Data segment.

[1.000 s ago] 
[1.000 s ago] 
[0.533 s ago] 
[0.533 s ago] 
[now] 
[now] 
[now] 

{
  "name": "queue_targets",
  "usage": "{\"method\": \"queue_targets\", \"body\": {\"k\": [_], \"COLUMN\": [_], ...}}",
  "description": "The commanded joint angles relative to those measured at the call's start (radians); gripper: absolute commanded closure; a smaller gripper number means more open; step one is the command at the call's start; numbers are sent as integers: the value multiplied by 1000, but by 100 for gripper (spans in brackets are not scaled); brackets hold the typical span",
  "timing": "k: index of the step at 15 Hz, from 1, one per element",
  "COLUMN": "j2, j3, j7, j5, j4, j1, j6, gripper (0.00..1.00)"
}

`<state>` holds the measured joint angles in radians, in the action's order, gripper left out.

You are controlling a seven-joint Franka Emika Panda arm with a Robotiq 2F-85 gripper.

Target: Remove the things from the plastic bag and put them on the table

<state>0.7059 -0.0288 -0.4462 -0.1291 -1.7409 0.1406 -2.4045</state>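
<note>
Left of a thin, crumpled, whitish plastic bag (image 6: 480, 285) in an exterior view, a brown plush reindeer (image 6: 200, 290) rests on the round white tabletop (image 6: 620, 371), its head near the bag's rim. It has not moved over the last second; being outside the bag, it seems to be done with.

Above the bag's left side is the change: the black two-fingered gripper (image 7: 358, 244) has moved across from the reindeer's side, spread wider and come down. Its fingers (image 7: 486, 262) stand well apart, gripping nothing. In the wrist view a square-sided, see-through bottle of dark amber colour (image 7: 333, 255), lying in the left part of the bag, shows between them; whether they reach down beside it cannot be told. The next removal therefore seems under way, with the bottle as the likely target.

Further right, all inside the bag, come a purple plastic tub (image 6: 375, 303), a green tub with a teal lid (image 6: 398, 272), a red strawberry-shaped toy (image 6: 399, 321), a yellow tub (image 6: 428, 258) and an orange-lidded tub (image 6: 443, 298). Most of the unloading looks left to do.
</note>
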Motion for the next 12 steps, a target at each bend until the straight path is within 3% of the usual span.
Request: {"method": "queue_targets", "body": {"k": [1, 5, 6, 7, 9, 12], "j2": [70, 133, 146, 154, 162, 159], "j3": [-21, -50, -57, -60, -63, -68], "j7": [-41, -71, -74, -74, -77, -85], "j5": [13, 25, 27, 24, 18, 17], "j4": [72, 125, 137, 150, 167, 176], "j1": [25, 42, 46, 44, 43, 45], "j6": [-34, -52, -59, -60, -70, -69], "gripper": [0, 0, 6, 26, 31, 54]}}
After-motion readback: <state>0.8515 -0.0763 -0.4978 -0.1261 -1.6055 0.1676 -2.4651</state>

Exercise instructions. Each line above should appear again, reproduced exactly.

Solution.
[1.000 s ago] 
[1.000 s ago] 
[0.533 s ago] 
[0.533 s ago] 
[now] 
[now] 
[now] 

{
  "name": "queue_targets",
  "usage": "{\"method\": \"queue_targets\", \"body\": {\"k\": [_], \"COLUMN\": [_], ...}}",
  "description": "The commanded joint angles relative to those measured at the call's start (radians); gripper: absolute commanded closure; a smaller gripper number means more open; step one is the command at the call's start; numbers are sent as integers: the value multiplied by 1000, but by 100 for gripper (spans in brackets are not scaled); brackets hold the typical span",
  "timing": "k: index of the step at 15 Hz, from 1, one per element",
  "COLUMN": "j2, j3, j7, j5, j4, j1, j6, gripper (0.00..1.00)"
}

`<state>` holds the measured joint angles in radians, in the action's order, gripper left out.

You are controlling a seven-joint Franka Emika Panda arm with a Robotiq 2F-85 gripper.

Target: Remove the things from the plastic bag and put them on the table

<state>0.7059 -0.0288 -0.4462 -0.1291 -1.7409 0.1406 -2.4045</state>
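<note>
Left of a thin, crumpled, whitish plastic bag (image 6: 480, 285) in an exterior view, a brown plush reindeer (image 6: 200, 290) rests on the round white tabletop (image 6: 620, 371), its head near the bag's rim. It has not moved over the last second; being outside the bag, it seems to be done with.

Above the bag's left side is the change: the black two-fingered gripper (image 7: 358, 244) has moved across from the reindeer's side, spread wider and come down. Its fingers (image 7: 486, 262) stand well apart, gripping nothing. In the wrist view a square-sided, see-through bottle of dark amber colour (image 7: 333, 255), lying in the left part of the bag, shows between them; whether they reach down beside it cannot be told. The next removal therefore seems under way, with the bottle as the likely target.

Further right, all inside the bag, come a purple plastic tub (image 6: 375, 303), a green tub with a teal lid (image 6: 398, 272), a red strawberry-shaped toy (image 6: 399, 321), a yellow tub (image 6: 428, 258) and an orange-lidded tub (image 6: 443, 298). Most of the unloading looks left to do.
</note>
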Motion for the next 12 steps, a target at each bend until the straight path is within 3% of the usual span.
Request: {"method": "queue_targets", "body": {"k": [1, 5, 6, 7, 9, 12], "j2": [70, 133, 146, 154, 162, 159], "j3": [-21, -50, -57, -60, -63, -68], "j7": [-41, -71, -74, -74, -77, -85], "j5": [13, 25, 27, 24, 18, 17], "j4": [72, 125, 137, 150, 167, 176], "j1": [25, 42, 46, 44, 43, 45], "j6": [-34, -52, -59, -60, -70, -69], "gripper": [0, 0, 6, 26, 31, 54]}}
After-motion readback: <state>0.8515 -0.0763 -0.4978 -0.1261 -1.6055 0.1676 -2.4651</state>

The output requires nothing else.